Subject: [RFC] vsyscall-gtod_test_B3.tar.gz

All,
This tarball shows an example on how to use the LD_PRELOAD method of
calling vsyscall-gtod. This method is used in the absense of
vsyscall-gtod_B3-part3 patch, or on systems without a sysenter enabled
glibc. The example provides a micro-benchmark that compares the
performance of gettimeofday() when calling it normally, or through the
LD_PRELOAD method.

thanks
-john

Attachments:

vsyscall-gtod_test_B3.tar.gz (941.00 B)

2004-03-04 01:51:58

by Andrea Arcangeli

[permalink] [raw]

Subject: Re: [RFC][PATCH] linux-2.6.4-pre1_vsyscall-gtod_B3-part3 (3/3)

On Wed, Mar 03, 2004 at 04:14:08PM -0800, john stultz wrote:
> All,
> This patch implements the somewhat controversial vDSO hooks for
> vsyscall-gtod.
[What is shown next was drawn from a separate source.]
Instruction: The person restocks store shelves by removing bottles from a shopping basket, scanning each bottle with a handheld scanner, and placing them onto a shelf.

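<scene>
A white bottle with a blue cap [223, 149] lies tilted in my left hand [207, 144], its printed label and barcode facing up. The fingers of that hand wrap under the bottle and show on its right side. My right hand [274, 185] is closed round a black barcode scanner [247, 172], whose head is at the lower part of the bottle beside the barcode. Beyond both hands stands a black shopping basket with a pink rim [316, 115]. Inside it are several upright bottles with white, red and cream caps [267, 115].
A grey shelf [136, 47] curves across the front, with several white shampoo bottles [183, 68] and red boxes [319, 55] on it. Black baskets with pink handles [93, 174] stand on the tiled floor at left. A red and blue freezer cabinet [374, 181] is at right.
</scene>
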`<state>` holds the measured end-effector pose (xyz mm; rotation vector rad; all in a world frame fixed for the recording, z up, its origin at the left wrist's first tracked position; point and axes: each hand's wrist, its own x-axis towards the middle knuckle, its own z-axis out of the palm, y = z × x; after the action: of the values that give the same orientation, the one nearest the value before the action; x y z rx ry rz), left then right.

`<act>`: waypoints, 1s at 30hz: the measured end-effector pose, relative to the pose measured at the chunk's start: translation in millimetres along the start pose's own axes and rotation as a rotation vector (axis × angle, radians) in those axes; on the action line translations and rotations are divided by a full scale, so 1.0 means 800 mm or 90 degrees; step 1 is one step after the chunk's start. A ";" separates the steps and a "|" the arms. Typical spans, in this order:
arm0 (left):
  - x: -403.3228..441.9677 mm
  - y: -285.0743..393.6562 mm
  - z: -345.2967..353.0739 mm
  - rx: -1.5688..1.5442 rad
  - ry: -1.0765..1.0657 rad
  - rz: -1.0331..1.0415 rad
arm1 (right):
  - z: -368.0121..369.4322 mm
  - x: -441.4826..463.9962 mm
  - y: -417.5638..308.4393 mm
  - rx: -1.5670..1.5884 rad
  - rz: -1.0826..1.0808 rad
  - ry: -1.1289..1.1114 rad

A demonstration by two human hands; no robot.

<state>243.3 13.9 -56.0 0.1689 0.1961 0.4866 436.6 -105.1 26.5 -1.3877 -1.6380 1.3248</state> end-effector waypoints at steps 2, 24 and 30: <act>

This makes LD_PRELOADing or changes to glibc unnecessary,

the reason it's controversial is just because it's microslowing down
all syscalls to speedup gettimeofday, when you can avoid this kernel
change completely and implementing it zerocost like in x86-64. glibc
should simply call into the vsyscall directly. Why don't you simply
provide a patch against glibc, instead of proposing a patch against the
kernel? Of course this patch will depend on your vsyscall patch on the
kernel side, and that's fine. Another elf bitflag can be used to tell
glibc to use vgettimeofday or whatever, just like it happens with the
sysenter vsyscall.

This is just like the kernel patches people proposes when they get
vmalloc LDT allocation failure, because they run with the i686 glibc
instead of the only possibly supported i586 configuration. It makes no
sense to hide a glibc inefficiency in the kernel when you can fix it in
glibc and avoid the LDT 4k allocation completely since nobody will ever
call into pthread_create. It's not that wasting 4k of zone-normal per
task is a good thing, and wasting 64k of vmalloc per task is a bad
thing. they're both bad things, you just only can see the latter one
unless you're a kernel hacker, so people actually think the kmalloc LDT
thing is a bugfix, while it's just a bad band-aid (I mean, it's a good
thing at large, but not as the fix of the vmalloc LDT faliures). I bet
if the LDT allocation was visible in /proc as easily as the manger
thread was visible with `ps` in linuxthreads, the LDT allocation would
been deferred to pthread_create too in the first place. As a matter of
fact I spent a few hours trying to fixup glibc some month ago, but the
flood of #ifdefs and the fact linuxthreads is dead made me desist and I
will try again with NTPL since it seems they didn't fix it (at least
last time I checked the code the LDT waste as still there).

2004-03-04 02:18:18

by Ulrich Drepper

[permalink] [raw]

Subject: Re: [RFC][PATCH] linux-2.6.4-pre1_vsyscall-gtod_B3-part3 (3/3)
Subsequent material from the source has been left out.